Would you repeat the data below exactly, taking out the images?

(Items from a data source)
::::::::::

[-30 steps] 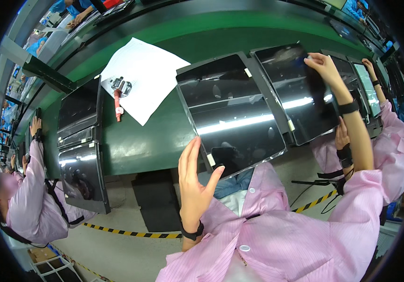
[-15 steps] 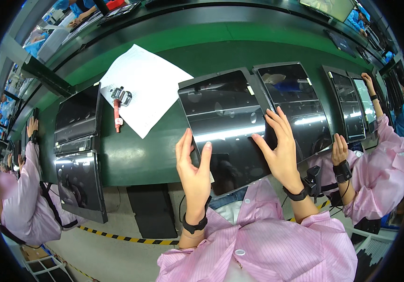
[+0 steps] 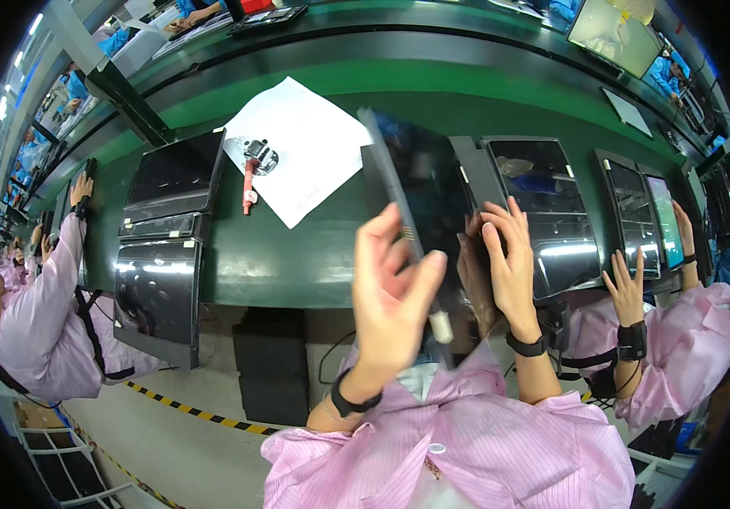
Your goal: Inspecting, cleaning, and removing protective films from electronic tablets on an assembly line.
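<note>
Black display panel (image 3: pixel 420 191) tilted up on edge off the green conveyor belt (image 3: pixel 297 254), glossy face toward 3 o'clock. My left hand (image 3: pixel 390 297) clamps its near edge, thumb one side, fingers the other. My right hand (image 3: pixel 509 263) lies open, flat on the face, steadying the tilt. White paper sheet (image 3: pixel 305 148) and red-handled tool (image 3: pixel 248 182) at 10 o'clock.

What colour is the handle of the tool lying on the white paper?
Red, seen in the head view: the tool on the paper.
</note>
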A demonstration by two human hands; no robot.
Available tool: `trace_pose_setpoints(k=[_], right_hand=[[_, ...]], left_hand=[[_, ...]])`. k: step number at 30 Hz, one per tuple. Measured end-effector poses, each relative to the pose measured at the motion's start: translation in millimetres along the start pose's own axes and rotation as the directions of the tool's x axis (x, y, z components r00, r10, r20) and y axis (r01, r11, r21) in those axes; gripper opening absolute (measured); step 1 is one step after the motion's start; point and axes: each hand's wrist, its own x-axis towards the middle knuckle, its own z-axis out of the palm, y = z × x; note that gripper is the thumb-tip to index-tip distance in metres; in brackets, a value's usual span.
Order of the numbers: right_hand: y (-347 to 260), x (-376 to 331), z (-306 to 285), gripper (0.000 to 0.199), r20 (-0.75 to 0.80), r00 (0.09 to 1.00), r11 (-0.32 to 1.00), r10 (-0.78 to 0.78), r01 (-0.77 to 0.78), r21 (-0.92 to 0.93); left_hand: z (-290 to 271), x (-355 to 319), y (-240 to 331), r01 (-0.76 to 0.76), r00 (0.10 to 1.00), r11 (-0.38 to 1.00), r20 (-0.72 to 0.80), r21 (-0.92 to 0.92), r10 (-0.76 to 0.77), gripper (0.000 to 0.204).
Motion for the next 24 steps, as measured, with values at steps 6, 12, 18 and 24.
trace_pose_setpoints(k=[6, 12, 18, 24], right_hand=[[28, 35, 10, 0.048, 0.251, 0.754, -0.378, -0.607, -0.552, 0.744], [-20, 47, -27, 0.053, 0.059, 0.759, -0.458, -0.648, -0.450, 0.767], [4, 46, -33, 0.055, 0.073, 0.757, -0.363, -0.650, -0.393, 0.845], [34, 46, -53, 0.053, 0.381, 0.794, -0.036, -0.474, -0.450, 0.893]], left_hand=[[80, -59, 8, -0.695, 0.696, 0.603, 0.575, 0.391, 0.429, 0.039], [96, -91, -13, -0.914, 0.341, 0.355, 0.846, 0.196, 0.410, 0.026], [96, -92, -9, -0.923, 0.366, 0.291, 0.805, 0.251, 0.466, 0.020], [84, -80, 39, -0.781, 0.589, 0.530, 0.673, 0.330, 0.448, 0.049]])
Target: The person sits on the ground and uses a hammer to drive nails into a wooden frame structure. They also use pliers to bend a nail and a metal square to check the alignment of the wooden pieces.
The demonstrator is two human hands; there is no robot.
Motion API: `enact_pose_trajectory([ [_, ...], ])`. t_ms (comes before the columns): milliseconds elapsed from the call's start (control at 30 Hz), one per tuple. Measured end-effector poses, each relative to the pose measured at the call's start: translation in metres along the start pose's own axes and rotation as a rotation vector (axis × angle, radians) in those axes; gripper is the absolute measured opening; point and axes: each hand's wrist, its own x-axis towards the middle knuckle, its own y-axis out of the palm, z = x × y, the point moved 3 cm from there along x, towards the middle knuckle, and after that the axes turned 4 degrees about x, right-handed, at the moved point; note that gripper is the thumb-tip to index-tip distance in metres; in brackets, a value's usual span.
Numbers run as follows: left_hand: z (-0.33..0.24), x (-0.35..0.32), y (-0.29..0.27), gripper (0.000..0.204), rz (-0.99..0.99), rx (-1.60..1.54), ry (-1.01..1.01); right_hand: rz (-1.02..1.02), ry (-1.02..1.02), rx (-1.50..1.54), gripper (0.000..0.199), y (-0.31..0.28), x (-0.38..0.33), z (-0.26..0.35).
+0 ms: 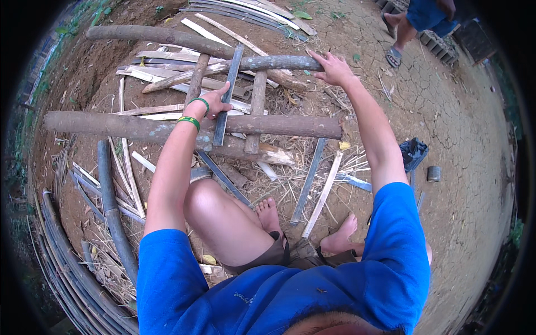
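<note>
My left hand point(213, 103) is closed on a flat dark bamboo strip point(233, 72), its thumb lying across it. The strip lies crosswise over the thick near log point(296, 125) and a thinner grey pole point(276, 62) farther off. My right hand point(336, 70) grips the right end of that grey pole, fingers on one side and thumb on the other. Two short wooden crosspieces, one left point(197, 78) and one right point(258, 100), run between the near and far logs. The undersides of both hands are hidden.
Split bamboo strips point(167, 58) are scattered beyond and around the frame. A long dark pole point(111, 206) and bundled bamboo point(72, 268) lie at the left. A black plastic bag point(413, 153) and a small can point(434, 173) are at the right. Another person's legs point(405, 36) show far right.
</note>
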Motion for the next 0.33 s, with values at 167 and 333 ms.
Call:
enact_pose_trajectory([
  [167, -0.003, 0.007, 0.001, 0.096, 0.011, -0.025, -0.004, -0.251, 0.140, 0.440, 0.061, -0.038, -0.047, -0.023],
  [333, 0.021, 0.004, 0.001, 0.100, 0.016, -0.066, -0.002, -0.439, -0.039, 1.006, 0.042, -0.225, -0.136, 0.009],
])
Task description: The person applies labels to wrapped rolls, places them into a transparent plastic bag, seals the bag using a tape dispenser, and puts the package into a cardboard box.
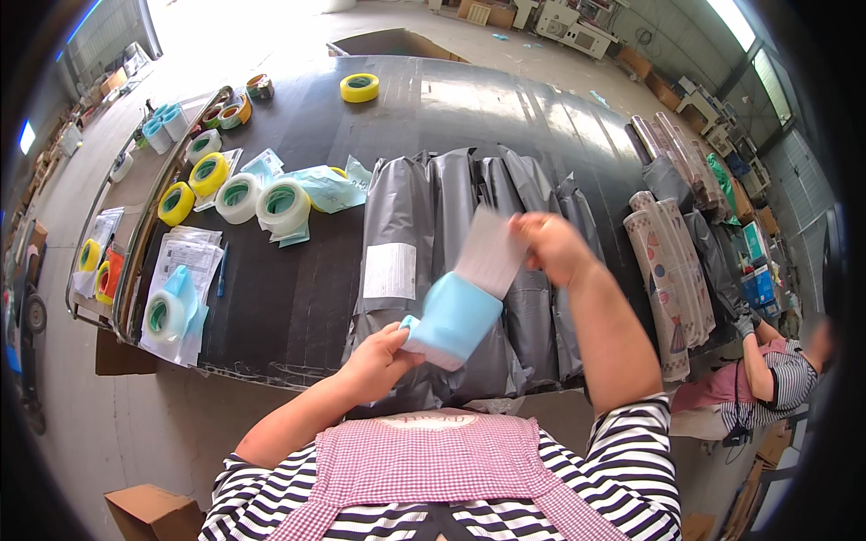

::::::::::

(SOLUTION TO THE PROBLEM):
[-30 steps] 
[-15 steps] 
[+0 steps] 
Your goal: Inspecting, cleaning, and removing protective films from electronic tablets on an assembly line.
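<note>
Black display panel (image 3: pixel 420 191) tilted up on edge off the green conveyor belt (image 3: pixel 297 254), glossy face toward 3 o'clock. My left hand (image 3: pixel 390 297) clamps its near edge, thumb one side, fingers the other. My right hand (image 3: pixel 509 263) lies open, flat on the face, steadying the tilt. White paper sheet (image 3: pixel 305 148) and red-handled tool (image 3: pixel 248 182) at 10 o'clock.

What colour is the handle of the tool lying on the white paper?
Red, seen in the head view: the tool on the paper.
</note>
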A demonstration by two human hands; no robot.
Available tool: `trace_pose_setpoints(k=[_], right_hand=[[_, ...]], left_hand=[[_, ...]])`. k: step number at 30 Hz, one per tuple. Measured end-effector poses, each relative to the pose measured at the motion's start: translation in millimetres along the start pose's own axes and rotation as the directions of the tool's x axis (x, y, z components r00, r10, r20) and y axis (r01, r11, r21) in those axes; gripper opening absolute (measured); step 1 is one step after the motion's start; point and axes: each hand's wrist, its own x-axis towards the middle knuckle, its own z-axis out of the palm, y = z × x; note that gripper is the thumb-tip to index-tip distance in metres; in brackets, a value's usual span.
Order of the numbers: right_hand: y (-347 to 260), x (-376 to 331), z (-306 to 285), gripper (0.000 to 0.199), r20 (-0.75 to 0.80), r00 (0.09 to 1.00), r11 (-0.32 to 1.00), r10 (-0.78 to 0.78), r01 (-0.77 to 0.78), r21 (-0.92 to 0.93); left_hand: z (-290 to 271), x (-355 to 319), y (-240 to 331), r01 (-0.76 to 0.76), r00 (0.10 to 1.00), r11 (-0.38 to 1.00), r20 (-0.72 to 0.80), r21 (-0.92 to 0.92), r10 (-0.76 to 0.77), gripper (0.000 to 0.204).
Motion for the next 24 steps, as measured, with values at steps 6, 12, 18 and 24.
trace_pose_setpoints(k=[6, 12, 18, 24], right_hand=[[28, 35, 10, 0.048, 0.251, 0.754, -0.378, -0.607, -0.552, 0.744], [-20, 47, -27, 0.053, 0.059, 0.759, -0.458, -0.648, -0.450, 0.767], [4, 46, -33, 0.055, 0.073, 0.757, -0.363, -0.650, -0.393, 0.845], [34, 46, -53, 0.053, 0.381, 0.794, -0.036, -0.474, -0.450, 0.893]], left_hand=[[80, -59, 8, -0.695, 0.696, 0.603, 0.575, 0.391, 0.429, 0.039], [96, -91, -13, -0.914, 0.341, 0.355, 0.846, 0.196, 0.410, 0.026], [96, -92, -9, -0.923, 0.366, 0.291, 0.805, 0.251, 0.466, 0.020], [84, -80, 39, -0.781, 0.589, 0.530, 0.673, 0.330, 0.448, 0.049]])
Target: The person sits on the ground and uses a hammer to drive nails into a wooden frame structure. They also use pliers to bend a nail and a metal square to check the alignment of the wooden pieces.
The demonstrator is two human hands; there is no robot.
Motion API: `enact_pose_trajectory([ [_, ...], ])`. t_ms (comes before the columns): milliseconds elapsed from the call's start (control at 30 Hz), one per tuple. Measured end-effector poses, each relative to the pose measured at the call's start: translation in metres along the start pose's own axes and rotation as a rotation vector (axis × angle, radians) in those axes; gripper is the absolute measured opening; point and axes: each hand's wrist, its own x-axis towards the middle knuckle, its own y-axis out of the palm, z = x × y, the point moved 3 cm from there along x, towards the middle knuckle, and after that the axes turned 4 degrees about x, right-handed, at the moved point; note that gripper is the thumb-tip to index-tip distance in metres; in brackets, a value's usual span.
Numbers run as follows: left_hand: z (-0.33..0.24), x (-0.35..0.32), y (-0.29..0.27), gripper (0.000..0.204), rz (-0.99..0.99), rx (-1.60..1.54), ry (-1.01..1.01); right_hand: rz (-1.02..1.02), ry (-1.02..1.02), rx (-1.50..1.54), gripper (0.000..0.199), y (-0.31..0.28), x (-0.38..0.33), z (-0.26..0.35).
+0 ms: 
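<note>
My left hand point(213, 103) is closed on a flat dark bamboo strip point(233, 72), its thumb lying across it. The strip lies crosswise over the thick near log point(296, 125) and a thinner grey pole point(276, 62) farther off. My right hand point(336, 70) grips the right end of that grey pole, fingers on one side and thumb on the other. Two short wooden crosspieces, one left point(197, 78) and one right point(258, 100), run between the near and far logs. The undersides of both hands are hidden.
Split bamboo strips point(167, 58) are scattered beyond and around the frame. A long dark pole point(111, 206) and bundled bamboo point(72, 268) lie at the left. A black plastic bag point(413, 153) and a small can point(434, 173) are at the right. Another person's legs point(405, 36) show far right.
</note>
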Motion for the next 0.33 s, with values at 167 and 333 ms.
Call:
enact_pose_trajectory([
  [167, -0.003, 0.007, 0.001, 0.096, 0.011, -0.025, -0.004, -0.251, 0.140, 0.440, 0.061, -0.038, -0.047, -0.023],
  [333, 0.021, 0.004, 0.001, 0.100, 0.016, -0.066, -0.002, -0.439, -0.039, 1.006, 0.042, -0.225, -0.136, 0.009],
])
Task description: The person applies labels to wrapped rolls, places them into a transparent plastic bag, seals the bag using a tape dispenser, and puts the package into a cardboard box.

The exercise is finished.